Not long after taking over in 2014, McMillon spoke to then Labor Secretary Tom Perez to say he supported stronger overtime rules that favored workers. The CEO explained how improving the fortunes of low-wage workers would help Walmart's bottom line by increasing the quality of service in its stores.

Many in the administration, which at the time was also pushing for a higher federal minimum wage, appreciated McMillon's support on the overtime rule. But some of the officials did not overlook that Walmart, which employs about 1.5 million people in the United States, remained resistant to unionizing its American stores.

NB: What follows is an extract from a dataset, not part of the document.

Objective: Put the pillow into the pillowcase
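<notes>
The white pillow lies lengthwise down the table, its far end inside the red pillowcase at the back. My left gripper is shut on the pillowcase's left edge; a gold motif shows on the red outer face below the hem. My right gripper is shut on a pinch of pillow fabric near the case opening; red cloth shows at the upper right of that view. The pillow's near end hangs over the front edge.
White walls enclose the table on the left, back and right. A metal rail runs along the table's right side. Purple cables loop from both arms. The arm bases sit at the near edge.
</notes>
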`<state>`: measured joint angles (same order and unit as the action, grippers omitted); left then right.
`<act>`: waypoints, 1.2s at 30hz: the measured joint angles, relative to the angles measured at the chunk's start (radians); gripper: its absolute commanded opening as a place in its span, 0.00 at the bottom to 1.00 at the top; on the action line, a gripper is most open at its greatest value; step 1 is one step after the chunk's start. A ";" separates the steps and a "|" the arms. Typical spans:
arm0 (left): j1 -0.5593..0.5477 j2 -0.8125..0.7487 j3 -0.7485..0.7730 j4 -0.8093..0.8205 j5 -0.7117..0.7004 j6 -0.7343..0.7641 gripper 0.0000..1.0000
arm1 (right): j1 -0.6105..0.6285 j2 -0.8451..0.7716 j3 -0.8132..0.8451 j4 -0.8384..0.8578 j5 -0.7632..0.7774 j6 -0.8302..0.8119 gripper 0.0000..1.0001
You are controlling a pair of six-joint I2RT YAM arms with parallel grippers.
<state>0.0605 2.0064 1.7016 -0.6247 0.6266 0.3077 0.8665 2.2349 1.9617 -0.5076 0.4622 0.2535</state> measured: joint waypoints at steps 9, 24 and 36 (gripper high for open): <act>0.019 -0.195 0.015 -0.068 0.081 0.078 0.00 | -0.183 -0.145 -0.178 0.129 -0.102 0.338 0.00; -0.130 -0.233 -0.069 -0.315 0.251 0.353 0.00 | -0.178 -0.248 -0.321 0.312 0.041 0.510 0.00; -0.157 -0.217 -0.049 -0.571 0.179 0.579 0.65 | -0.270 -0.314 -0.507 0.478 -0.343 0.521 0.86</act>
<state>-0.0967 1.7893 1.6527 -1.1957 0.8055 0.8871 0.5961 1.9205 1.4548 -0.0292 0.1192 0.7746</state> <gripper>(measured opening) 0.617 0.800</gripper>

The same year Walmart raised its starting wage, the company also eliminated health care coverage for tens of thousands of part-time employees. The company says it provides health insurance to 1.1 million workers and their family members.

"Their strategy is to give a little here and there, but not provide the thing that is most valuable to workers, which is collective bargaining," said Sharon Block, who ran the policy office at the Labor Department during the Obama administration and now teaches at Harvard Law School. "That is the only way Walmart workers are going to make any real gains."

McMillon, who earned about $23 million last year, has seen his profile grow nationally. In September, he was named the next chairman of the Business Roundtable, a lobbying group for large corporations that recently expressed the need for companies to benefit not just shareholders, but also their employees as well as the environment.

It was the needs of Walmart employees, McMillon said, that prompted him to speak out after the racist-fueled violence in Charlottesville, Virginia, in August 2017. Walmart is considered the nation's largest single private employer of Hispanics, and just as many African American women shop at the retailer as rural white men.

McMillon, who was serving on a White House advisory board on manufacturing, publicly criticized President Donald Trump for not condemning the white supremacists at the rally. Other executives on the advisory board stepped down, although McMillon stayed on until Trump disbanded the group amid the controversy.

"When something like that happens we have to look at our own associates as leaders and feel good about how we are representing the company," McMillon said in the 2017 interview.